SSE have announced they will be raising the price of their standard variable tariff in line with Ofgem’s price cap in April.
The major energy company is the last of the Big Six suppliers to confirm such hikes. E.ON were the first to make the move last week, followed by EDF Energy, npower, British Gas and Scottish Power.
It comes after the regulator Ofgem announced they would be raising the energy price capby 10% from April 1. The cap was only introduced on January 1 this year and was designed to protect consumers from being ‘ripped off’ by the energy companies and to stop customers from being punished for staying loyal to their supplier.
Customers on SSE’s default tariff will see an average price rise of 10.3%. This equates to an extra £117 a year, up to an annual total of £1,254 for the average dual fuel household. The combined price hikes of all the major suppliers will add an estimated £1.29 billion to people’s energy bills.
The hikes will affect around 2.1 million SSE customers who are currently on their standard variable tariff. A further 9 million households will be affected by the other Big Six suppliers’ increases.
The energy firms have blamed the price increases on rising wholesale costs, as well as higher transportation costs and environmental commitments.
“We regret having to raise prices but with wholesale costs having steadily increased, as shown by Ofgem’s calculations, we need to pass these on in our prices,” said Tony Keeling, chief operating officer at SSE. “However, we don’t want our customers worrying about their energy bills and there is a lot of support available, including financial rebates for vulnerable customers, energy efficiency advice and access to money-saving tariffs and bundles.
“Our customer service team is here to help in any way they can and I would encourage anyone worried about today’s announcement to get in touch.”

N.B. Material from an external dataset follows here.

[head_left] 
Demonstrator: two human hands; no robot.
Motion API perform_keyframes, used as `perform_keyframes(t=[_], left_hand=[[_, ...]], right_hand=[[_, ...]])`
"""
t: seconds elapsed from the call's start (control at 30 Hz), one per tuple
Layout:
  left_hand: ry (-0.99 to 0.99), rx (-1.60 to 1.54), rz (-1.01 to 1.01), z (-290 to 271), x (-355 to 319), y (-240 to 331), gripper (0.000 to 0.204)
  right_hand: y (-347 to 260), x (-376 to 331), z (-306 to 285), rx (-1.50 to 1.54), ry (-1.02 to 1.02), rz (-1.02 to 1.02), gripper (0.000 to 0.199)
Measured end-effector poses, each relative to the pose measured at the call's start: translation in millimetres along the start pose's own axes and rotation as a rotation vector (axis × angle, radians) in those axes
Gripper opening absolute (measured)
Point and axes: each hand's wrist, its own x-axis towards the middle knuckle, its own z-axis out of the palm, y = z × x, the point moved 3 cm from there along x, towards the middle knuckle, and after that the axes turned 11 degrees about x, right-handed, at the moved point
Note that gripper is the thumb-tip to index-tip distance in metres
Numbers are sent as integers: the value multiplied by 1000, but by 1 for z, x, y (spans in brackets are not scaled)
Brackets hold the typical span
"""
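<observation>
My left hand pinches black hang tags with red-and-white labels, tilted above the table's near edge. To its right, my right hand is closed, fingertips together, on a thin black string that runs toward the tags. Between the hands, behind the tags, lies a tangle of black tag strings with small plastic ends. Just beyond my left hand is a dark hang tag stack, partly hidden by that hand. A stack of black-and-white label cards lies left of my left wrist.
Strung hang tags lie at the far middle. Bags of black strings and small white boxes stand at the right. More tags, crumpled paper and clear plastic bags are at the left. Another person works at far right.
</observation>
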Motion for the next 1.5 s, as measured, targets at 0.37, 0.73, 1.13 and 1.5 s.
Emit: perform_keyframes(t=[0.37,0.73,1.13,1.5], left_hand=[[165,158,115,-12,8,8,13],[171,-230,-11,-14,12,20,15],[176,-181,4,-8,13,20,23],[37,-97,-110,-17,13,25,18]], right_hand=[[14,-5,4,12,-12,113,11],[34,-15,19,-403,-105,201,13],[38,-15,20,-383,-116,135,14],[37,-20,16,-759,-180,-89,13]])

SSE customers on prepayment meters will also see price rises in April of around £106 a year on average, up to £1,242. However, any customers on one of the Big Six suppliers’ standard variable tariffs, or those with prepayment meters, have been urged to compare the market and switch over to a better deal. The average customer on an SVT can save over £300 a year by switching.
“Inevitably, SSE has fallen in line with the rest of the Big Six,” said Alex Neill, managing director of home services at Which?. “Two in five UK households will now be collectively hit with a billion-pound price hike when their energy bills increase on April 1.
“This is a huge blow for those who thought they would be protected by the regulator’s price cap. Anyone staring down the barrel of this sharp rise should look to switch to a better deal now – before their bills go up.”